Meghan Gilliss’s debut novel, Lungfish, left me reeling. Experimental in form and told in flashbacks and fragments with vivid descriptions that verge on poems, Lungfish is disjointed and sometimes chaotic, like the tumultuous and precarious life of its protagonist, Tuck. Its language, like its landscape, is lush and vibrant with a razor-sharp edge. While it is often biting, it is a book that has a lot to say about love and its pitfalls, from the tender to the tragic.
Tuck is a young mother who has found herself squatting with her family in her recently deceased grandmother’s home on an otherwise desolate island off the coast of Maine. As she searches the crevices of the house where she spent her childhood summers for the source of a strange, primal scent, she comes to realize that she and her family have been driven into poverty as a result of her husband Paul’s dependence on Kratom, an opioid-like substance that can be purchased online or in gas stations.
This is not where Tuck imagined life would lead her. Slowly and painfully, the events that brought her here and her denial of them come into focus. Tuck has been out at sea for a long time; it has just taken her a while to realize it.
But her survival instinct and her deep, fierce love for her daughter, Agnes, help her turn to the island for sustenance. She makes jelly from Irish Moss and rose hips. She boils mussels and collects crabs and bladderwrack. The ornate descriptions, the lists of almost fantastical sea creatures and Gilliss’s lilting prose, have a way of soothing the reader, much as Tuck soothes Agnes and eases their shared hunger. For a few brief moments, their island can seem like a wonderland.
This is a beautifully written book, but not an easy one. Again and again, we are reminded that their world is a dark one. A cold winter looms, as does the executor’s grip on the house. And even as Paul attempts to stay clean, Tuck’s anger and her fear of his relapsing reverberate through everything.
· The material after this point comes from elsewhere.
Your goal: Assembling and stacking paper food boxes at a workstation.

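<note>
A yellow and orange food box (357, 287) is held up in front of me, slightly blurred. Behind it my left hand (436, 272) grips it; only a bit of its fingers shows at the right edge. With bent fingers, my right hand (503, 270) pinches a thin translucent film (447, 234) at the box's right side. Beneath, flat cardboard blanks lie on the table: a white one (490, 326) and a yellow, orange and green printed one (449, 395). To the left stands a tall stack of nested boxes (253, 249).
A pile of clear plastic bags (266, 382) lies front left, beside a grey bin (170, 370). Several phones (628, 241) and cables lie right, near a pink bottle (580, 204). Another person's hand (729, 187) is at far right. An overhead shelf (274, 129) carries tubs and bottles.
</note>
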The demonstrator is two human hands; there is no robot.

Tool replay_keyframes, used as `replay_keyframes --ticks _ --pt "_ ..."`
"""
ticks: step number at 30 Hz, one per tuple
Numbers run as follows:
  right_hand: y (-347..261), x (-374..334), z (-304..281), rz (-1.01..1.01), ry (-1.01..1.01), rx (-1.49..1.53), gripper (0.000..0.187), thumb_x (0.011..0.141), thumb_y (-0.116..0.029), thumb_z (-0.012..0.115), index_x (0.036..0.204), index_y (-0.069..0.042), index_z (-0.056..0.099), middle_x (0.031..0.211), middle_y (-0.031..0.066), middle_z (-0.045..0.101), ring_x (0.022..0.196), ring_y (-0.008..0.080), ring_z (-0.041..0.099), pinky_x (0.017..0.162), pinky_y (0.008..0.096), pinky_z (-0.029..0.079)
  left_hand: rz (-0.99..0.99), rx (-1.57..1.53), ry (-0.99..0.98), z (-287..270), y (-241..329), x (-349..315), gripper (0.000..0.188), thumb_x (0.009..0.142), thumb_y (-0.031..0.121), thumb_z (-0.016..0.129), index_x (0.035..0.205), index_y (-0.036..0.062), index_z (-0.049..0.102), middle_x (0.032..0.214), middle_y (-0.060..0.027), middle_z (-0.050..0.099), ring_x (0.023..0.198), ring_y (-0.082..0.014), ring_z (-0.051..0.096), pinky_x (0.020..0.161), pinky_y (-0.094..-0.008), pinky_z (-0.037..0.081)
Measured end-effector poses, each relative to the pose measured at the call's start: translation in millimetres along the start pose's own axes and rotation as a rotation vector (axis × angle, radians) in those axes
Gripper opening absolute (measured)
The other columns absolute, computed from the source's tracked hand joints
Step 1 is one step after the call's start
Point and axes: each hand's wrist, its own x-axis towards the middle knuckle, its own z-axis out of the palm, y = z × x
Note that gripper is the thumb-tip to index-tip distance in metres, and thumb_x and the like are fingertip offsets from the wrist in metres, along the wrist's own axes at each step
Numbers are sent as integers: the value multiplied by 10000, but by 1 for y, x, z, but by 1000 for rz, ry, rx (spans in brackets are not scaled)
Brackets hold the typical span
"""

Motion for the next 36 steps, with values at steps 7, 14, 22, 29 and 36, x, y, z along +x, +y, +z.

Like watching a friend make predictable and bad decisions, it is painful to see Tuck locked in an unrelenting cycle of denial of Paul’s addiction and her attempts to alternatively ignore and control it. It is even more painful to watch her see her daughter suffer the consequences of their actions. If you know how to look for it, Tuck’s frustrating behavior mimics every textbook symptom of codependency.
Even her love for Agnes is, at times, unsettlingly all-consuming. It is like she is surviving on that alone. In her denial and her self-abnegation, Tuck is like the lungfish she reads about in her grandmother’s books — in stasis, dormant, subsisting without food. And she has dragged her daughter down with her.
But for all of her flaws, Gilliss leaves space for Tuck to transcend them. She is not just codependent. She is a deeply sympathetic character, one it is easy to root for and difficult to watch struggle.
“Lungfish survive droughts by coating themselves in mud and sinking deep into sleep, into estivation,” Tuck quotes, “the mud hardening and cracking in the sun until the water finally returns and sets everything loose again, brings movement back to earth, and fish.”
I intensely wanted the tide to come and help wrench her from the mud. But this is a book about Tuck’s need to pull herself free and to find a way to love that is not self-annihilating. Lyrical and raw and full of resonance, Lungfish is a breathtaking book, sometimes by virtue of its beautiful prose and other times because of its brutality.